Twilight disapproves of all these ideas that amount to breaking and entering, and she comes up with the far simpler idea of calling Celestia's phone and asking her to open the school doors for Twilight and her friends. Once they have the key to Sunset's storage locker, they deliver the toys to the Toys for Kids Festival at the Canterlot Mall. Afterward, Sunset suggests they cash in their gift cards and go shopping. Twilight realizes she left the gift cards at school, but she has another idea for a heist.

===Dashing Through the Mall===
At the Canterlot Mall, the seven friends get together for a Secret Santa-like holiday gift exchange, but Rainbow Dash has forgotten to get a gift for Fluttershy. She races through the mall to find a last-minute present, but nearly every store has a long line of people waiting to shop. Luckily, Zephyr Breeze works at one of the stores, and he allows Rainbow Dash to cut to the front of the wait line.
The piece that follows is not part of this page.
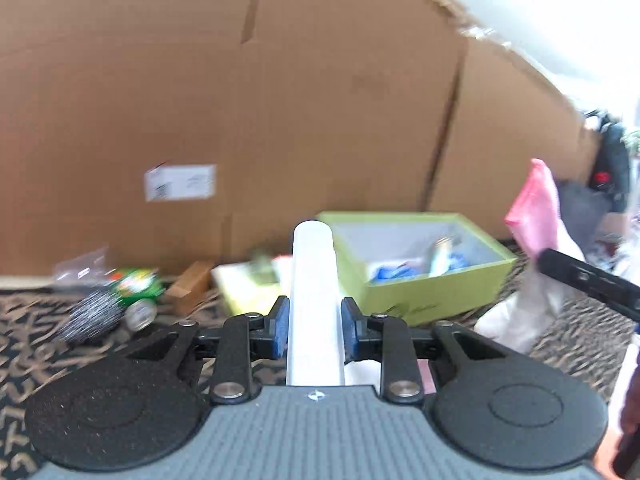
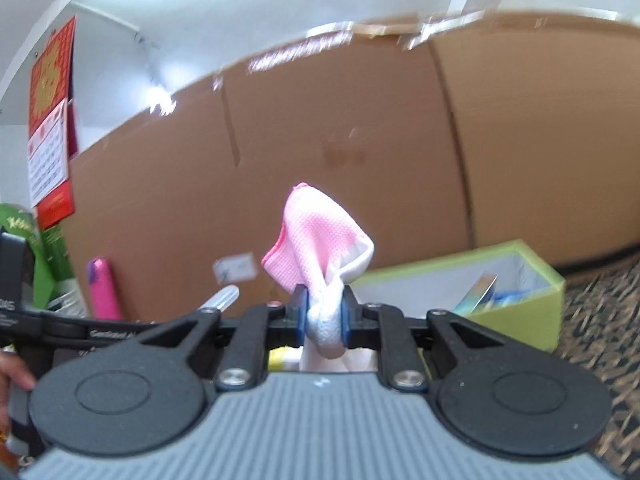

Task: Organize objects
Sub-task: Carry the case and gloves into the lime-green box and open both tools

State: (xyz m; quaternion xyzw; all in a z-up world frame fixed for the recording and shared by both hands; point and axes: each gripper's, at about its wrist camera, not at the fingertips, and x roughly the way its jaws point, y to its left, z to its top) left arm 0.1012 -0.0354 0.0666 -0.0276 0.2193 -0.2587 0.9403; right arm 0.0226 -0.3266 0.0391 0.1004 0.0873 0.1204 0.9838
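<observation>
1. White, smooth and tube-shaped, the plastic cylinder (image 1: 314, 304) sits lengthwise between the blue pads of my left tongs (image 1: 314, 326), which are narrowed onto its sides; it points away from me toward the middle of the left wrist frame, so I judge I can slide it nose-first into a container.
2. My right tongs (image 2: 324, 320) are almost fully closed, pinching the pink-and-white mesh cloth (image 2: 320, 240) by a bunched white part; the pink end flops upward above the pads in the centre of the right wrist frame. Gripping a gathered fold seems the only way to keep so limp a thing from slipping.
3. The lime-green open cardboard box (image 1: 424, 288) stands on the patterned carpet (image 1: 580, 340), right of centre in the left view, with blue items already inside. I take it as the collecting place, which is why both loads face it.
4. Loose things not yet sorted lie at lower left of the left view against the big brown cardboard wall (image 1: 280, 100): a green-wrapped can (image 1: 138, 292) beside a dark bristly brush (image 1: 90, 314).
</observation>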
Rainbow decides to put up with Zephyr's obnoxiousness to get the perfect gift for Fluttershy.

Zephyr shows Rainbow a multitude of items, none of which Rainbow considers to be suitable for Fluttershy's tastes. He eventually suggests an instant camera to replace Fluttershy's camera that broke the previous year. Rainbow Dash approves of the camera, buys it from Zephyr, and thanks him for his help.

Upon returning to her friends, Rainbow Dash gives Fluttershy the instant camera only to discover that Zephyr has already replaced the broken one. Fluttershy still enjoys the gift and quickly puts it to use, taking pictures of herself and the others as they exchange gifts. Meanwhile, Snips and Snails are overjoyed to find that they have bought extendable high-five arms for one another.

===O' Come All Ye Squashful===
At Canterlot High, Applejack meets with her friends and suggests starting a new holiday tradition. She explains her family takes a theme photo every year to send to their friends, and she suggests she and her friends do the same with a "cornucopia" theme. Despite her friends' reluctance over the possibility of publicly embarrassing themselves, they agree to do it for Applejack's sake, and Rarity offers to design the girls' wardrobe.

Rarity spends the day fashioning elaborate fruit/vegetable costumes for herself and her friends. They try to reach the auditorium for the photo session without being noticed, but when the bell rings to mark the end of class, students emerge from the classrooms and immediately start laughing at the girls. Once they reach the auditorium, Applejack laughs at them as well and says that she only meant to use the cornucopia as a backdrop for a group photo with everyone in their regular clothes. Annoyed that they publicly embarrassed themselves for nothing, the girls dress Applejack up in a costume just like theirs, and Photo Finish takes the picture as the girls wish the viewer a Happy Holiday.

==Cast==

- Rebecca Shoichet as Sunset Shimmer
- Tara Strong as Twilight Sparkle
- Ashleigh Ball as Rainbow Dash and Applejack
- Andrea Libman as Pinkie Pie and Fluttershy
- Tabitha St. Germain as Rarity, Granny Smith, Photo Finish, and Vice Principal Luna
- Nicole Oliver as Principal Celestia
- Michelle Creber as Apple Bloom
- Sam Vincent as Flim
- Scott McNeil as Flam
- Kathleen Barr as Trixie Lulamoon
- Ryan Beil as Zephyr Breeze
- Vincent Tong as Flash Sentry
- Richard Newman as Mr. Cranky Doodle
- Lee Tockar as Snips
- Richard Ian Cox as Snails
- Michael Dobson as Bulk Biceps

==Release==
Holidays Unwrapped aired on November 2, 2019 on Discovery Family (a joint venture between Discovery, Inc. and Hasbro). On YouTube, My Little Ponys official channel has uploaded the special in six parts. Its first episode was uploaded on November 16, 2019 and its last episode on December 20.